Viene qui ricostruita, in scene di notevole impatto visivo, la catastrofe del Grande terremoto del Kantō, che provocò 140.000 vittime, molte delle quali a causa dei devastanti incendi scoppiati nei centri urbani e alimentati, per un’incredibile coincidenza di eventi sfortunati, dai venti di un tifone. Catastrofe naturale e, insieme, orrore sociale: una ridda di voci incontrollate addossò agli immigrati coreani reati immaginari, delitti, stupri, sciacallaggio, avvelenamento di pozzi. Furono massacrati, a centinaia, dai nazionalisti giapponesi. Lo sguardo stupefatto di Koh Hansu, riparatosi in un carro, mentre i suoi connazionali vengono bruciati vivi in un fienile, sintetizza il terrore degli inermi dinanzi al nichilismo implacabile della Storia.

Il cast principale è composto da attrici/attori orientali, con l’eccezione di Jimmi Simpson (House of Cards, Westworld) nella parte di Tom Andrews. Lee Min-ho, cantante, modello e attore nato a Seul, superstar generazionale in patria, interpreta Koh Hansu. Jin Ha, visto in Devsdi Alex Garland, è Solomon Baek. Sunja è interpretata, secondo le età, dalla giovanissima Yu-na, da un’intensa Kim Min-ha, attrice emergente della cinematografia sudcoreana, e dalla premio Oscar (per Minari, 2021)Youn Yuh-jung.Soo Hugh (Under The Dome, The Terror), la creatrice, sceneggiatrice e produttrice esecutiva di Pachinko, coreana cresciuta negli Stati Uniti, ha dichiarato di aver esitato a leggere il romanzo. In merito alla scena del pianto silenzioso di Sunja davanti alla ciotola di riso servitole dalla signora Han, Soo Hugh ha commentato così: “quando ti ritrovi in una nazione da estranea e sei ai margini, incontrare persone come te rappresenta un’ancora di salvezza”. Pachinko è un’elegia innalzata in nome e per conto di tutti coloro che si sono guadagnati “il diritto di piangere”, gli esiliati, gli umili, gli indifesi.

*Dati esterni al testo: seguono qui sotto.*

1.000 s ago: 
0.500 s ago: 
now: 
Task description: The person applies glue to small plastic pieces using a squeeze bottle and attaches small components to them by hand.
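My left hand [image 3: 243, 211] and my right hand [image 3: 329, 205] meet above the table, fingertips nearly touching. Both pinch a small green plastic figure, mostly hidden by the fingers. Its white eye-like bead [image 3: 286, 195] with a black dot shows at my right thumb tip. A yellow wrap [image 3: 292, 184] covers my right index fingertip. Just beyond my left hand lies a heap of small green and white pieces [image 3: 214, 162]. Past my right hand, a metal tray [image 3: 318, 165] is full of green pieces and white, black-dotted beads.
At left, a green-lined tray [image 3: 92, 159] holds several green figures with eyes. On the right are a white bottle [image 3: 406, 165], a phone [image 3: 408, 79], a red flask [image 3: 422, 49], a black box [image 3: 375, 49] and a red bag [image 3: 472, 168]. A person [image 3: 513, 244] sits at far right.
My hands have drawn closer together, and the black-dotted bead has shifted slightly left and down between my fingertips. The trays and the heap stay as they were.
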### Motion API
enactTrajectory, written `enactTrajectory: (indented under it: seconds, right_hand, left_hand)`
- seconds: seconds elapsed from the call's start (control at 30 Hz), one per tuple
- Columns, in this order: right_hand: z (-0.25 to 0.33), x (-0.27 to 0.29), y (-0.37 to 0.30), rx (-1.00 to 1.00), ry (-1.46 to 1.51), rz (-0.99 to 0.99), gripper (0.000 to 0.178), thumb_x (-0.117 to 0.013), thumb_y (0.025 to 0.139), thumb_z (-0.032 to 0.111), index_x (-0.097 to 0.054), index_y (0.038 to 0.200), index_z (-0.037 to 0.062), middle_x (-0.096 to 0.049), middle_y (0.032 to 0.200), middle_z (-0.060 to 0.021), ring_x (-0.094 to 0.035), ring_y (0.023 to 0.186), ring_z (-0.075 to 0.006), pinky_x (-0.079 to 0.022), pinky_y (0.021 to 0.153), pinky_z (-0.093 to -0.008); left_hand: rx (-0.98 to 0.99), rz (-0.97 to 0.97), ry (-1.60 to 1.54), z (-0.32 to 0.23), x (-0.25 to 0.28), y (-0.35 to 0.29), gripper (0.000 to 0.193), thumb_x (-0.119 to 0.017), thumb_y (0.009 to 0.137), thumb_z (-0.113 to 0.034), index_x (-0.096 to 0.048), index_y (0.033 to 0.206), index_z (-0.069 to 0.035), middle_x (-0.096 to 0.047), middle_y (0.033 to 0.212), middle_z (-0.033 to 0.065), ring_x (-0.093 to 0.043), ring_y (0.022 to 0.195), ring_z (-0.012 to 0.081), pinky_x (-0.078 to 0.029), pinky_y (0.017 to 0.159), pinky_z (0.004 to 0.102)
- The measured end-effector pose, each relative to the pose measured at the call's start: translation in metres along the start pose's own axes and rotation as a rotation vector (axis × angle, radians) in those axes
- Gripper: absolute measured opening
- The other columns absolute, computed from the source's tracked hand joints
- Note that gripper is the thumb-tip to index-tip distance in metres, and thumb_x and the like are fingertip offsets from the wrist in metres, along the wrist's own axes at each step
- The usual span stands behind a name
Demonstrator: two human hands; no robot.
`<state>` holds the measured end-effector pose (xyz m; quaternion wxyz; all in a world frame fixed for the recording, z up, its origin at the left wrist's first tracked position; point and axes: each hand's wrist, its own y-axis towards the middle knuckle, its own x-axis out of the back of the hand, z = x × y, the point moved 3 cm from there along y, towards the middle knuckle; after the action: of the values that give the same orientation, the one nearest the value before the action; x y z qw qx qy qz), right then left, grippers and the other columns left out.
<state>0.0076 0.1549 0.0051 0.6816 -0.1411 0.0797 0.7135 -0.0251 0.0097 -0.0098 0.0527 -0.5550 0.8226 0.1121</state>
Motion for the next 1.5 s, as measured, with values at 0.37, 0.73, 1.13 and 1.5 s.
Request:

Titolo originale: Pachinko
Numero di episodi: 8
Durata: tra 50 e 60minuti l’uno
Distribuzione: AppleTv+
Uscita: Tra il 25 marzo e il 29 aprile 2022
Genere: Historical Drama

Consigliato a chi: crede che l’abito faccia il monaco, pensa sia opportuno costruire parcheggi.

Sconsigliato a chi: non sa riconoscere una cravatta al primo colpo, è affezionato a un orologio d’oro.

Letture e visioni parallele:

  • Tra i libri recenti dal sapore coreano, proponiamo un’antologia di racconti: Storie d’amore dalla Corea del Primo Novecento, a cura di Benedetta Merlini, Atmosphere Edizioni, 2021;
  • A Gameunsa tre monache cercano di preservare la cucina del tempio buddista. E Wookwan Sunim è diventata una superstar. Geo Reportage: Corea del Sud, la cucina del tempio. Disponibile sul canale Arte.

Un appunto per il curriculum: “L’importante è essere bravi in una cosa sola” (Il padre di Koh Hansu).